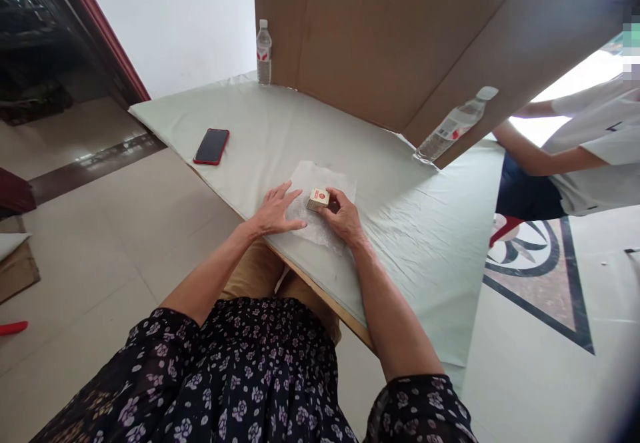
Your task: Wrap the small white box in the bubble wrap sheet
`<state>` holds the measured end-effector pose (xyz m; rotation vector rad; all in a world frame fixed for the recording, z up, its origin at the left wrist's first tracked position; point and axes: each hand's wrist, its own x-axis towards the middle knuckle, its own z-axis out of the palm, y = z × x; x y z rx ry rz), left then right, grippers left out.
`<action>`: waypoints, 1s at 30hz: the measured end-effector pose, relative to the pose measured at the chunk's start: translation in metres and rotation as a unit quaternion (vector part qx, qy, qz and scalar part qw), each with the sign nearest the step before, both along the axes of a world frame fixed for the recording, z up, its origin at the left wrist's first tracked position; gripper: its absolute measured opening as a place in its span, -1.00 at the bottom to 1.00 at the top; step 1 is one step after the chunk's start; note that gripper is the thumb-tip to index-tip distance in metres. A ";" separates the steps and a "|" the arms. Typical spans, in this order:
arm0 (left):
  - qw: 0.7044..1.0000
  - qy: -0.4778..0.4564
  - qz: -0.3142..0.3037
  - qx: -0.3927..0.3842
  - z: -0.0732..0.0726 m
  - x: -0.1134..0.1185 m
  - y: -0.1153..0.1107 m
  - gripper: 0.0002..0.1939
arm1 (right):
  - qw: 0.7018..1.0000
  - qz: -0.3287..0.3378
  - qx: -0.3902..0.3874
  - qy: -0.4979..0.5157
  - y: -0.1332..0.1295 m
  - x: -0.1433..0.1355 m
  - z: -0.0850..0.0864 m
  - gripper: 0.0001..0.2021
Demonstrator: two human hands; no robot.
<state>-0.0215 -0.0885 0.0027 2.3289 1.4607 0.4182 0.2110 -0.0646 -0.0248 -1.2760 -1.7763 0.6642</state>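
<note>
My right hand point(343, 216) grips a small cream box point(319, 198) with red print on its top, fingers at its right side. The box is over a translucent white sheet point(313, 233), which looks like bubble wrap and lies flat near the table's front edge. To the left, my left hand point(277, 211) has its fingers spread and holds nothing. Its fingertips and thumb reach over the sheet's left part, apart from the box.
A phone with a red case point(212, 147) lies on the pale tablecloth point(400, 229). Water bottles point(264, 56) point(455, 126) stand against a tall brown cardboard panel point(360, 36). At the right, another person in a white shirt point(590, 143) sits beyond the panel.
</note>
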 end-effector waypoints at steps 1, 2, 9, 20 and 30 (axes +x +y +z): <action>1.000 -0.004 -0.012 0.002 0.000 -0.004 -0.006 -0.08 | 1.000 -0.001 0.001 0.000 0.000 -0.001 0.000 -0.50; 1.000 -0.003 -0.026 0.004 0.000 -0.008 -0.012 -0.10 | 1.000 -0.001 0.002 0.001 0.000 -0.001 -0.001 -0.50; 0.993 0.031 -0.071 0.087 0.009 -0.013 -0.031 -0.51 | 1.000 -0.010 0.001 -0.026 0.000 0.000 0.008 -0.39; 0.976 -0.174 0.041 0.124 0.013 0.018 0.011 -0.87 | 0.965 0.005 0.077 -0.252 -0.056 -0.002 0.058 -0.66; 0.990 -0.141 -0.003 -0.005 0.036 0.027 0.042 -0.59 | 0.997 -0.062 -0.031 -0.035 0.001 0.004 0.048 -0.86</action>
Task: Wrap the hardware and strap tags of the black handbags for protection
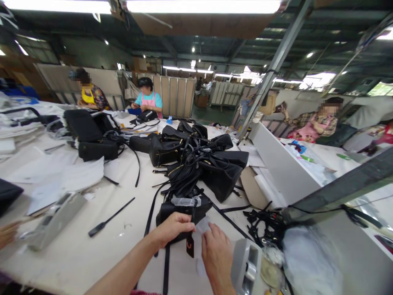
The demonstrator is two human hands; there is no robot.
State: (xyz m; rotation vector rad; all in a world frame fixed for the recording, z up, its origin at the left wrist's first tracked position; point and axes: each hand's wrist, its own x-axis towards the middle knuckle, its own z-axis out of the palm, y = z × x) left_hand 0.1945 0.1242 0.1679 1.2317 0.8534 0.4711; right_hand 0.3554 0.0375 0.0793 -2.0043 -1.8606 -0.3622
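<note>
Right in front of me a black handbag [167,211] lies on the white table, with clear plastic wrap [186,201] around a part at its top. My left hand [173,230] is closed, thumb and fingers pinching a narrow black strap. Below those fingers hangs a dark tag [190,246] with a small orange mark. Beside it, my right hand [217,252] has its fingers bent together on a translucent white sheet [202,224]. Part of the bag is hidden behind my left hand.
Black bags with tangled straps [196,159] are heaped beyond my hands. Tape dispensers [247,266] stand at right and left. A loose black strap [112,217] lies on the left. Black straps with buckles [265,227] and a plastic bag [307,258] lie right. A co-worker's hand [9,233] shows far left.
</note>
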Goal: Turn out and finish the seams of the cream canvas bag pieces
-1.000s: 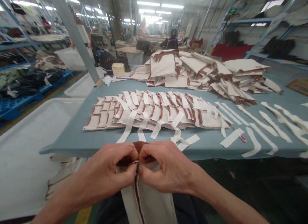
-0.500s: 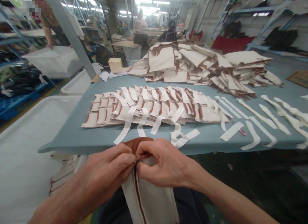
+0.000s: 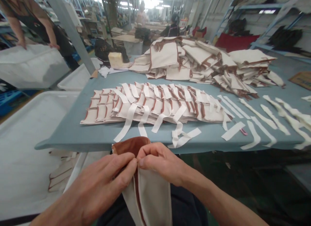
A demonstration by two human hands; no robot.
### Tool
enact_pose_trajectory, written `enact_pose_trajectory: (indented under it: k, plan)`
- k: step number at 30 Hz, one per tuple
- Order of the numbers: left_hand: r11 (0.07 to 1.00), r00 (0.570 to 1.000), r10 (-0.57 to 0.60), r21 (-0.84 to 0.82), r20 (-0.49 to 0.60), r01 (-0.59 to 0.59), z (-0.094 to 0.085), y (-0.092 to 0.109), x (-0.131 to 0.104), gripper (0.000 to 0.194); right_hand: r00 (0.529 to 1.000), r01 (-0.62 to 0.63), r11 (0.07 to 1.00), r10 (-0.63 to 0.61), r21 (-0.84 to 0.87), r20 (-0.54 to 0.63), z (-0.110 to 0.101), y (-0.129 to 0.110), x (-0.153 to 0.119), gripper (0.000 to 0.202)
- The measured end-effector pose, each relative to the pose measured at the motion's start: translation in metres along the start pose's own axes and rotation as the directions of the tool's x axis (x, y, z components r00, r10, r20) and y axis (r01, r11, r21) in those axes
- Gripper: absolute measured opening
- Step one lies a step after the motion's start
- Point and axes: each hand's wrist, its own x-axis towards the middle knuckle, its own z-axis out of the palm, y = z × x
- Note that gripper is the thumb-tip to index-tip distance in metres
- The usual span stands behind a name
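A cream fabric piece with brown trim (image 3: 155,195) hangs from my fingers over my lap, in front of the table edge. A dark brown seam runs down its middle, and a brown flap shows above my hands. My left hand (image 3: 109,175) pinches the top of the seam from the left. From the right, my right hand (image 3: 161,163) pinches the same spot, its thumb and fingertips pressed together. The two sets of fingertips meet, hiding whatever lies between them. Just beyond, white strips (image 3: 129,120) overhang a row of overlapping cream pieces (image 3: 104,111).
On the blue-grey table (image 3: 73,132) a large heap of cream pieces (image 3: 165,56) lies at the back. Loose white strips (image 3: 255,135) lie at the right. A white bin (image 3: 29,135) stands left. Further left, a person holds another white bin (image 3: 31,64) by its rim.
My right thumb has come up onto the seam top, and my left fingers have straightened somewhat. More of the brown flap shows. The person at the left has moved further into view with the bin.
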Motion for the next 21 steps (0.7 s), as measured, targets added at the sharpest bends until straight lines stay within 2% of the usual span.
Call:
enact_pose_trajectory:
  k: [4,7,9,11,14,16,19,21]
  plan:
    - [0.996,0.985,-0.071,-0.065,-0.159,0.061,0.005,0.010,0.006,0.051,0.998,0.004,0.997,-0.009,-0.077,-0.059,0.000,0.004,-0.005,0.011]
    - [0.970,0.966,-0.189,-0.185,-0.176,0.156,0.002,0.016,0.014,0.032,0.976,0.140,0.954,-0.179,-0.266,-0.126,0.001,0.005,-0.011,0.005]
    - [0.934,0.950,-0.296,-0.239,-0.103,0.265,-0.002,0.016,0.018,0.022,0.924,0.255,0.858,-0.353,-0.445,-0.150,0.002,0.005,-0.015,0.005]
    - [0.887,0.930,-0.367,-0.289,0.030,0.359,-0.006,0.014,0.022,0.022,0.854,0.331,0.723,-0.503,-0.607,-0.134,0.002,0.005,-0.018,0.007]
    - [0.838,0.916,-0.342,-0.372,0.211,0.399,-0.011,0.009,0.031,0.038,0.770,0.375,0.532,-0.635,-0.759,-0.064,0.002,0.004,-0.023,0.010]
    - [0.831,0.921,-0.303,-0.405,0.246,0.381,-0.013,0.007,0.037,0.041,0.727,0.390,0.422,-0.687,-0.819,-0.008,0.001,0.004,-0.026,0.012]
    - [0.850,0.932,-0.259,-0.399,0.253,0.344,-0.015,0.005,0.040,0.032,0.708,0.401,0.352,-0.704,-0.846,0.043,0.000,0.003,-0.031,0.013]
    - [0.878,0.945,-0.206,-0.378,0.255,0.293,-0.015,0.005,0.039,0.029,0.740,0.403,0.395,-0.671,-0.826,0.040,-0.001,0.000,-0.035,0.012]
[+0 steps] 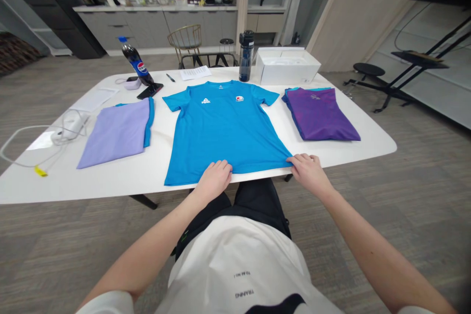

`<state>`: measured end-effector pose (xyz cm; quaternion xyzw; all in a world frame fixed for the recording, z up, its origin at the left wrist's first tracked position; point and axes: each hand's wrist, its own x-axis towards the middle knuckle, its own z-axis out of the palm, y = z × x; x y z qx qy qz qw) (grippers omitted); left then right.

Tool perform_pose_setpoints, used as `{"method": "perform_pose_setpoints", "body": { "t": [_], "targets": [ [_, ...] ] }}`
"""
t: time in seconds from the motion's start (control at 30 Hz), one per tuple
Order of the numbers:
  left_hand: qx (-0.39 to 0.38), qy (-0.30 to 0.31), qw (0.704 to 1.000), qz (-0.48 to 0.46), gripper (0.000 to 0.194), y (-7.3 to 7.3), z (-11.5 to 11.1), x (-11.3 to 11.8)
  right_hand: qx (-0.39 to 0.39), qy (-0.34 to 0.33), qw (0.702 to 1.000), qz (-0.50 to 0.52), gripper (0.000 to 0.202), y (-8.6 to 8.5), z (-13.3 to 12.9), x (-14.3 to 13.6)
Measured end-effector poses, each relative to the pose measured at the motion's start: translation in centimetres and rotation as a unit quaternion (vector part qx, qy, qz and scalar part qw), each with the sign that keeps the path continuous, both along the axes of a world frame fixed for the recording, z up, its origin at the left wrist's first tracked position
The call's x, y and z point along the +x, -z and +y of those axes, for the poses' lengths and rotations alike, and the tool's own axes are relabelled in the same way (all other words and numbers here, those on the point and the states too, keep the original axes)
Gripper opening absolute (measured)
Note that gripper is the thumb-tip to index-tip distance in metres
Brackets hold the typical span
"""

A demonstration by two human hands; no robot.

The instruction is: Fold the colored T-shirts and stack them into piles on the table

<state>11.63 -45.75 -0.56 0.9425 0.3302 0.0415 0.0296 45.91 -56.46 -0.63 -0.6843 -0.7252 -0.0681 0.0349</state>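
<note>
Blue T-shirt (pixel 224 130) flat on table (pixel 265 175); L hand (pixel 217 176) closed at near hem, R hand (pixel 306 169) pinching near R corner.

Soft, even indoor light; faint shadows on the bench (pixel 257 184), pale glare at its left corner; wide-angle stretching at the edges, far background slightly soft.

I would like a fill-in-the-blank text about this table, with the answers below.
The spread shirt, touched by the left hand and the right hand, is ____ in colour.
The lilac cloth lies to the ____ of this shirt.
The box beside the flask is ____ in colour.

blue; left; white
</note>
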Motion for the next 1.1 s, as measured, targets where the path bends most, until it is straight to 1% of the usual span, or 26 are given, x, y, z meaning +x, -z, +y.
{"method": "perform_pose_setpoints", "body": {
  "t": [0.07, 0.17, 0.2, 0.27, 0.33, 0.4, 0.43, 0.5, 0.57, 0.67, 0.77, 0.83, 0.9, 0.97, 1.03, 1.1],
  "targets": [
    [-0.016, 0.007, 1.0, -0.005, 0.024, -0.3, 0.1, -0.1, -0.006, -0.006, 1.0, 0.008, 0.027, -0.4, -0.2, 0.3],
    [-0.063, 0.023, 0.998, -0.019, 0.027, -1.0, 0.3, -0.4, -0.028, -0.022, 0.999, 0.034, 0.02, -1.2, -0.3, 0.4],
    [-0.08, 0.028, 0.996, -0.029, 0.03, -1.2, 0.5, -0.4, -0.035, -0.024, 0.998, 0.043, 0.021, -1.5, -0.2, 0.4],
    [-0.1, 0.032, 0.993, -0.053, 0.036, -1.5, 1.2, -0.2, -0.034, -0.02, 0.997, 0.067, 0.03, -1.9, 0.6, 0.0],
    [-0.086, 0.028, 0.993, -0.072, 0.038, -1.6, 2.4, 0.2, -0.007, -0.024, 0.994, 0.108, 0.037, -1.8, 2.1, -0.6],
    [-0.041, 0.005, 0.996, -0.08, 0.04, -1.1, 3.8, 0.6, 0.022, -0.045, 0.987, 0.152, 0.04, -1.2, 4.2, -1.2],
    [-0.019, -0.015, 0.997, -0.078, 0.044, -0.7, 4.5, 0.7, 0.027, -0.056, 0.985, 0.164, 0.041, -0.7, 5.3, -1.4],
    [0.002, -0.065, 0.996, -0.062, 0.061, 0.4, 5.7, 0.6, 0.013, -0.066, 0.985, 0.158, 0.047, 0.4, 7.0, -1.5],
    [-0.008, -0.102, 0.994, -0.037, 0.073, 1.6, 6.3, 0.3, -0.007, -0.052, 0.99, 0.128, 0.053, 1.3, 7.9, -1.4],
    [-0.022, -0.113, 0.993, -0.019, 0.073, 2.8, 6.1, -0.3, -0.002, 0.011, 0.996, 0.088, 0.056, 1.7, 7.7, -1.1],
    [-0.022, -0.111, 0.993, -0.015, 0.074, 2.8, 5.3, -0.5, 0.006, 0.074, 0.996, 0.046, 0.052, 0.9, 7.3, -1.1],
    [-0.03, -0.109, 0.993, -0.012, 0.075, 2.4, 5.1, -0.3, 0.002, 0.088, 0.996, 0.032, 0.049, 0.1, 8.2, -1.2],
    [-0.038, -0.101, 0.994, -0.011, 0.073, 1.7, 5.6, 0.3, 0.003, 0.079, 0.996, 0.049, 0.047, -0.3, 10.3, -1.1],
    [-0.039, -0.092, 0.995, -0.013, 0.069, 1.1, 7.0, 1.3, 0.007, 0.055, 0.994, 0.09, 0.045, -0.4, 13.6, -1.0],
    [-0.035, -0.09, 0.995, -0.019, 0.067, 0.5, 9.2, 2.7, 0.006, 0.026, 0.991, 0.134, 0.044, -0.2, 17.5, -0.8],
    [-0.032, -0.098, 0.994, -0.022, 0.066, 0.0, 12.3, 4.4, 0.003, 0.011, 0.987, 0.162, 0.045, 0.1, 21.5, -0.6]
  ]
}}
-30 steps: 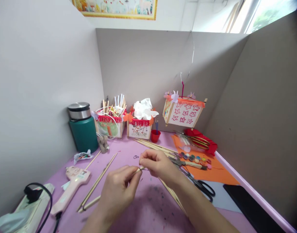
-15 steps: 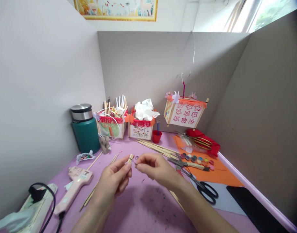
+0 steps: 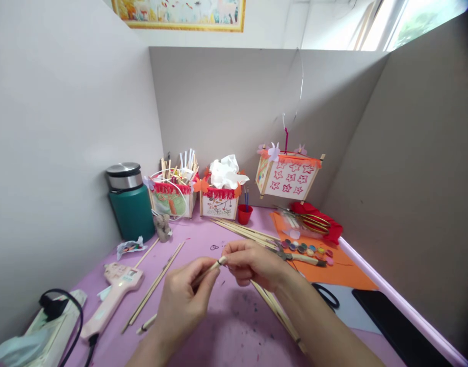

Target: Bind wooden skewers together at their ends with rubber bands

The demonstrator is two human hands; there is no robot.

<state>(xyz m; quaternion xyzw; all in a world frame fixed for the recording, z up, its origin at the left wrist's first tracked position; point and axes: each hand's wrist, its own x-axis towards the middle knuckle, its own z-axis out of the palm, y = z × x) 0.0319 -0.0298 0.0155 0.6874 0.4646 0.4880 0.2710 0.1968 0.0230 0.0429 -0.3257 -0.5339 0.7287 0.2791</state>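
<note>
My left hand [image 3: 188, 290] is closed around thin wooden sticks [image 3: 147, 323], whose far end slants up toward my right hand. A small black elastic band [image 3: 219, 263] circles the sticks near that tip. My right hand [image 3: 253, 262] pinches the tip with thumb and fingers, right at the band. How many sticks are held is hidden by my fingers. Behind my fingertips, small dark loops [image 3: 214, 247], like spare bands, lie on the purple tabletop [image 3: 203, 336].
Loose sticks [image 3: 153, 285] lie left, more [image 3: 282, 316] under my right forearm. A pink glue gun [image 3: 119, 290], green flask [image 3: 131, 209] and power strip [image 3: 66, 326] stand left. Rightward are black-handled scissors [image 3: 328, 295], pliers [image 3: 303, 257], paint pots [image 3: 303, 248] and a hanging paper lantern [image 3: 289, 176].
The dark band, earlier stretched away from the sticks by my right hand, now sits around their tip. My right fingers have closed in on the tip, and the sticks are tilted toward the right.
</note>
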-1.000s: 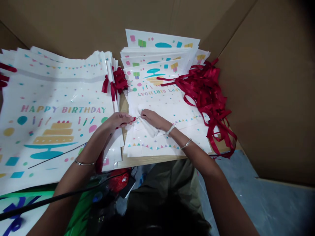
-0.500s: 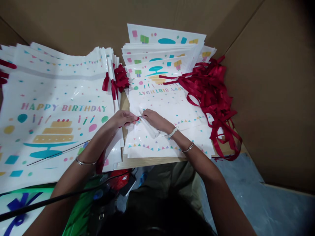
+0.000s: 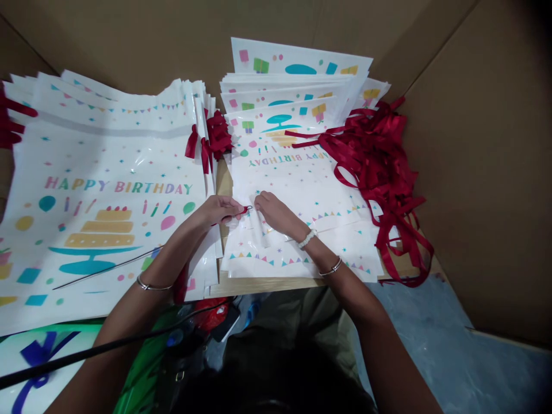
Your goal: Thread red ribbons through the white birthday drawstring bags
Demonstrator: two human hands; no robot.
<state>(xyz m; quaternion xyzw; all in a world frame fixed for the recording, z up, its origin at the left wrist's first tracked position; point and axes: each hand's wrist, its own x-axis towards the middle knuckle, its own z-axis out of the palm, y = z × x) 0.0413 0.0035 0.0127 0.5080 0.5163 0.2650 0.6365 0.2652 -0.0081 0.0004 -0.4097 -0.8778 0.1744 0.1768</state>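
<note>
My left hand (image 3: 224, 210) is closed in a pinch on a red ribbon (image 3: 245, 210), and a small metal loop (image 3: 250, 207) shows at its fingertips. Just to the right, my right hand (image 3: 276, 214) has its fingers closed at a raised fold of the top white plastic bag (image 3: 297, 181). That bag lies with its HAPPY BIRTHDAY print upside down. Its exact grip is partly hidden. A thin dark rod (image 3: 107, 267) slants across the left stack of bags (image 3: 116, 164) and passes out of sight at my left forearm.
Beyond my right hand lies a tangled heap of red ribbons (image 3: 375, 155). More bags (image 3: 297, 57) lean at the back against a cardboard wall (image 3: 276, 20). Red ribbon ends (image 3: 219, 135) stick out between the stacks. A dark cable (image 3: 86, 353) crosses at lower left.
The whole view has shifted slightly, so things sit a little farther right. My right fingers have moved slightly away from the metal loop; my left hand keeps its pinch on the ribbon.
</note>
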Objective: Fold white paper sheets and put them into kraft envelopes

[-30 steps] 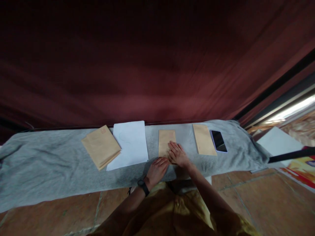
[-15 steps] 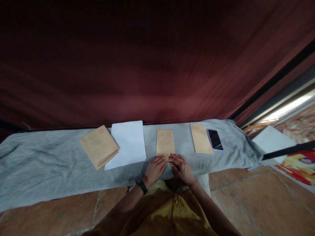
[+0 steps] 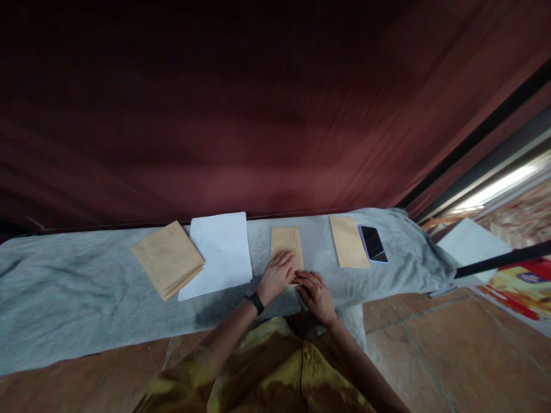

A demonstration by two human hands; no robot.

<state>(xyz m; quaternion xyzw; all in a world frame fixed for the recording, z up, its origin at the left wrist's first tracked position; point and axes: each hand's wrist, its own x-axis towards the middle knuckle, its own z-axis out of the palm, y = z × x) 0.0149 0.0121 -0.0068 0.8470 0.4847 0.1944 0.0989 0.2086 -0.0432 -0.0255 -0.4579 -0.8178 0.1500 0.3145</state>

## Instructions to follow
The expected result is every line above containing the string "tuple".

## Result
- k: step number at 30 Hz, one per tuple
t: time in seconds from the motion's start (control at 30 Hz), one per tuple

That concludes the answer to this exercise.